Work to be completed >> Begin at the line below that contains "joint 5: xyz" and write out every line from there to the end of the entries, exactly.

Supplied records >>
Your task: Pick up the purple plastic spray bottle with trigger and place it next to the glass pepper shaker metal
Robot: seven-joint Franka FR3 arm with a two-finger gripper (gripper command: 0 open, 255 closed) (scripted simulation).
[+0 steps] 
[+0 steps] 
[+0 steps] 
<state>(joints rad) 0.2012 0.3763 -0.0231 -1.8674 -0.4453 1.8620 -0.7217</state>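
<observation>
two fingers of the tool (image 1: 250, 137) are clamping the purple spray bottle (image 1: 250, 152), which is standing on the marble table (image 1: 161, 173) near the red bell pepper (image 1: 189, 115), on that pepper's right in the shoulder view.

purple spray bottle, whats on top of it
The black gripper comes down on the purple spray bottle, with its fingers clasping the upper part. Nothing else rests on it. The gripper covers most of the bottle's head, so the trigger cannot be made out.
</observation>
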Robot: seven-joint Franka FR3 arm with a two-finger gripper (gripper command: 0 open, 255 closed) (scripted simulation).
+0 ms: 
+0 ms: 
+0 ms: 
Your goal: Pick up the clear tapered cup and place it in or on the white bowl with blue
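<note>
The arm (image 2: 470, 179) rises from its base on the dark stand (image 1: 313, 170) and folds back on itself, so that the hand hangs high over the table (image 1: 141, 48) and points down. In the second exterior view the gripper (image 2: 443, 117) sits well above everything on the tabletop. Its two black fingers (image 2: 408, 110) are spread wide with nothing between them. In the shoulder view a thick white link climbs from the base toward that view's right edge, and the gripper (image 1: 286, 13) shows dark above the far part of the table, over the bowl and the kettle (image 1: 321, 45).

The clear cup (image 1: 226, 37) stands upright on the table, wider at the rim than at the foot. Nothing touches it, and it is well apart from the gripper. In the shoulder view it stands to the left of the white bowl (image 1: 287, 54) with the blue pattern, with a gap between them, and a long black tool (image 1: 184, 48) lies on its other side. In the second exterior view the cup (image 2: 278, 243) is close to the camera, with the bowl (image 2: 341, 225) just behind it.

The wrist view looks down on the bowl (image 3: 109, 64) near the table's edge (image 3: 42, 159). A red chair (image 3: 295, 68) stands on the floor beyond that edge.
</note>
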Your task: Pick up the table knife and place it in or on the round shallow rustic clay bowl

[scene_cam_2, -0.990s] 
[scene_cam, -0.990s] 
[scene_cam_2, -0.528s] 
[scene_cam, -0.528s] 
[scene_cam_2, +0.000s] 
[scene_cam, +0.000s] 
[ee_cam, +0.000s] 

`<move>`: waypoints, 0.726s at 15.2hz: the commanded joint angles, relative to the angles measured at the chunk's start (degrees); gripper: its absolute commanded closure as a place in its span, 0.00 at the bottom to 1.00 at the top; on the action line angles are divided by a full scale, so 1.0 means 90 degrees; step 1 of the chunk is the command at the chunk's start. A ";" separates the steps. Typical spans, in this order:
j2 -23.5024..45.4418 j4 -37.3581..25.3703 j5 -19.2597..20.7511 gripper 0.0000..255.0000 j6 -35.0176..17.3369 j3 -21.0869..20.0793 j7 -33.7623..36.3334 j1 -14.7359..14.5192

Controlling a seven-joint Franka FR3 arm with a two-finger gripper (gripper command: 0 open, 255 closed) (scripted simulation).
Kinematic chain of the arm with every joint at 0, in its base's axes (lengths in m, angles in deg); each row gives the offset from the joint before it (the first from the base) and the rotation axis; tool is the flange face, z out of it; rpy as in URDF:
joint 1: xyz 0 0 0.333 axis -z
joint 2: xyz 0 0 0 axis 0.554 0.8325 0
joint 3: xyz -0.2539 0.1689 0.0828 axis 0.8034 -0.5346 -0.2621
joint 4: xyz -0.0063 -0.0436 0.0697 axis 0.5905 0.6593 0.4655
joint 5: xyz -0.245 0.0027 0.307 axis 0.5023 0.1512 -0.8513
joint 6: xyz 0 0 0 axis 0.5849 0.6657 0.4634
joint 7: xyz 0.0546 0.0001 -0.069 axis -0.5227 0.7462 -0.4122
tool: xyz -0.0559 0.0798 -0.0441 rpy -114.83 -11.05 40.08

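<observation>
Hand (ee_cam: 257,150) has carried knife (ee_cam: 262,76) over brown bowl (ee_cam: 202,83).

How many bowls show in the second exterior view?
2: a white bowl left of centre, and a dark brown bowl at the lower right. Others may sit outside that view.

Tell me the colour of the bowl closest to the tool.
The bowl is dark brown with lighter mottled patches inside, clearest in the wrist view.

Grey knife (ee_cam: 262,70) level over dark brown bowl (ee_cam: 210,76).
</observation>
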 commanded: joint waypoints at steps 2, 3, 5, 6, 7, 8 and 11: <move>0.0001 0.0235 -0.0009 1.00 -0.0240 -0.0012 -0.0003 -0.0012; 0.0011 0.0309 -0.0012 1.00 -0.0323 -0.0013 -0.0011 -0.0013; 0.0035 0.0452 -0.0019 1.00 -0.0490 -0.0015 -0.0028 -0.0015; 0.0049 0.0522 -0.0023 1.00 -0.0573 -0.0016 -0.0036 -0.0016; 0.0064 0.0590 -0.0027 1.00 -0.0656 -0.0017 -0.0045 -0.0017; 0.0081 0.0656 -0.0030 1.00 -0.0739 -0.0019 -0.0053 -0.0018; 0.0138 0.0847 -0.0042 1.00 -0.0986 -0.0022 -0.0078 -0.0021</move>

Solution to this exercise >>
joint 5: xyz -0.245 0.0027 0.307 axis 0.5023 0.1512 -0.8513
joint 6: xyz 0 0 0 axis 0.5849 0.6657 0.4634
joint 7: xyz 0.0546 0.0001 -0.069 axis -0.5227 0.7462 -0.4122
tool: xyz -0.0559 0.0798 -0.0441 rpy -114.83 -11.05 40.08

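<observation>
Hand (ee_cam: 257,150) has carried knife (ee_cam: 262,76) over brown bowl (ee_cam: 202,83).

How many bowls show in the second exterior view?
2: a white bowl left of centre, and a dark brown bowl at the lower right. Others may sit outside that view.

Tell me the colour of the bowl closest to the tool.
The bowl is dark brown with lighter mottled patches inside, clearest in the wrist view.

Grey knife (ee_cam: 262,70) level over dark brown bowl (ee_cam: 210,76).
</observation>
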 commanded: joint waypoints at steps 2, 3, 5, 6, 7, 8 and 11: <move>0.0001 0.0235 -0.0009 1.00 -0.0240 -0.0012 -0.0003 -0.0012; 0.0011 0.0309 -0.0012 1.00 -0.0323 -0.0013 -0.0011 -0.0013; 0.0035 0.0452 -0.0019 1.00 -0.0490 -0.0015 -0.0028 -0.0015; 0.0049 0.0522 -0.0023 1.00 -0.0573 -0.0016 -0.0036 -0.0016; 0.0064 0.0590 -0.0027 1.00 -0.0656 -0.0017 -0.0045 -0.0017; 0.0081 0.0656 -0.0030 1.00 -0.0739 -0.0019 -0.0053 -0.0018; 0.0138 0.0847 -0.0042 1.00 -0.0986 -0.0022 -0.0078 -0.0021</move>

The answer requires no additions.